A Novel Time-Multiplexed Fully Differential Interface ASIC With Strong Nonlinear Suppression for MEMS Accelerometers

Abstract

In this paper, a novel time-multiplexed fully differential (TMFD) interface ASIC with strong non-linear suppression is presented. The interface ASIC adopts the half-bridge measurement method and two single-end charge amplifiers in the novel C-V converter instead of the conventional full-bridge sensing structure. The C-V converter can greatly suppress the influence of the common-mode voltage by declining the gain of virtual ground node for charge transfer. As a result, the non-linearity of the front-end circuit decreases obviously due to the low common-mode disturbance. This research also proposes a TMFD SC PGA with continuous output to suppress the fluctuation caused by discrete signals from conventional SC PGA. The readout circuit chip was implemented in a 1P3M 0.18μm CMOS process. The operating frequency reaches 200kHz with a power consumption of 2.5mA from a 3.3V power supply.
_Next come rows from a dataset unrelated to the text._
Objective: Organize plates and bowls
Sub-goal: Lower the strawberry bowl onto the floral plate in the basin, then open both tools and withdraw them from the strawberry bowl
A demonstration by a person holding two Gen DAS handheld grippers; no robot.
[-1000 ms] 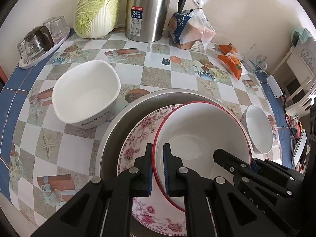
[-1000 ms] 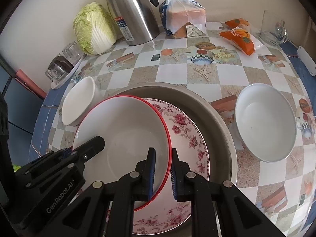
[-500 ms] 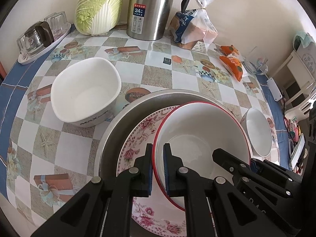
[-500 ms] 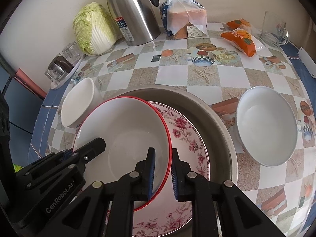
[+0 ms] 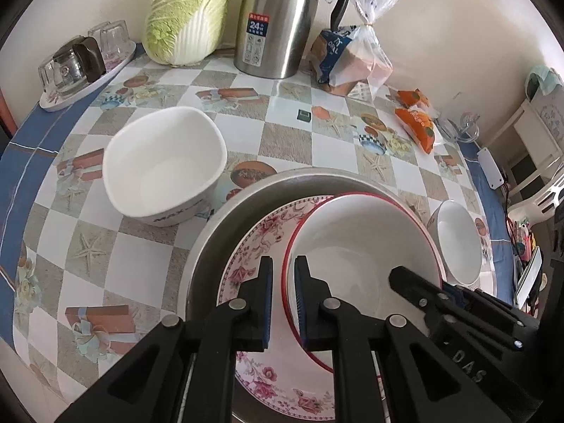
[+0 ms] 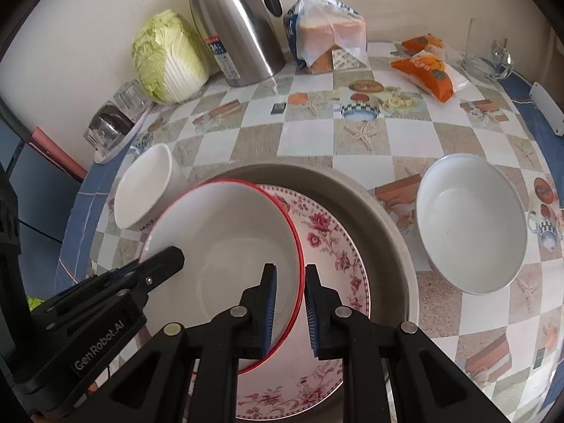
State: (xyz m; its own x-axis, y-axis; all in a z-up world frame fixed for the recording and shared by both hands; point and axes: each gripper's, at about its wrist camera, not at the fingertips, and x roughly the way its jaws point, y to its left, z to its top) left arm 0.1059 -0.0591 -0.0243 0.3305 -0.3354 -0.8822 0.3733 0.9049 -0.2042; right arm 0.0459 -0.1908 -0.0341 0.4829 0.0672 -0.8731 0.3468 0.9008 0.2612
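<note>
A red-rimmed white bowl (image 5: 359,246) (image 6: 225,239) lies tilted on a floral plate (image 5: 253,246) (image 6: 328,239) inside a wide metal basin (image 5: 218,229) (image 6: 384,232). My left gripper (image 5: 283,268) straddles the bowl's left rim. Its jaws are opening, and a sliver of plate shows between the outer pad and the rim. My right gripper (image 6: 289,275) is shut on the bowl's right rim. A white square bowl (image 5: 165,162) (image 6: 144,187) stands left of the basin. A round white bowl (image 5: 458,246) (image 6: 469,225) stands to its right.
Along the wall stand a steel kettle (image 5: 282,21), a cabbage (image 5: 187,14) and a bagged loaf (image 5: 352,60). A tray of glasses (image 5: 81,67) sits far left, orange snack packets (image 5: 416,123) far right. The checked tablecloth shows between basin and kettle.
The left jaws have parted slightly around the bowl's rim. The left view has drawn back a little. The right gripper and the bowl have stayed put.
</note>
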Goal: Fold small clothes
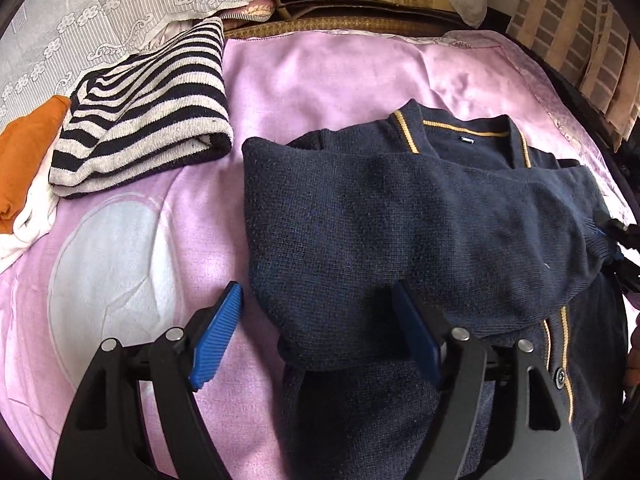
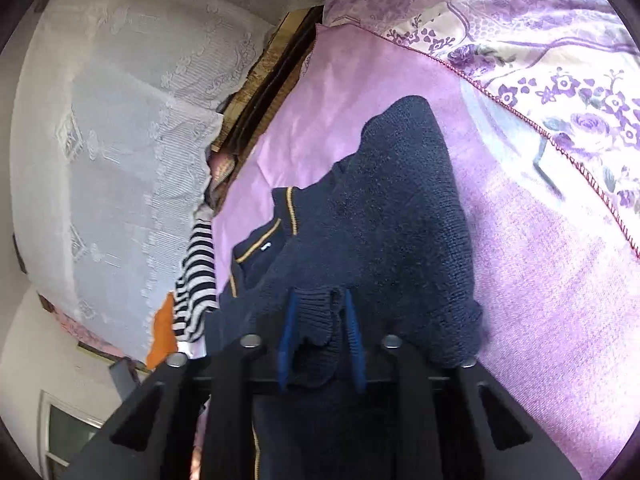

Due to the strong non-linear suppression capability of the proposed interface ASIC, the measuring sensitivity of the accelerometer achieved 0.530 V/g with only a DC non-linearity of 0.08%. The experimental results at different operating temperature indicates that the presented readout ASIC performs great temperature stability. The temperature sensitivity ratio reduces to 0.008‰/K. The experimental results indicates that the non-linearity has reduced significantly compared with conventional readout chips.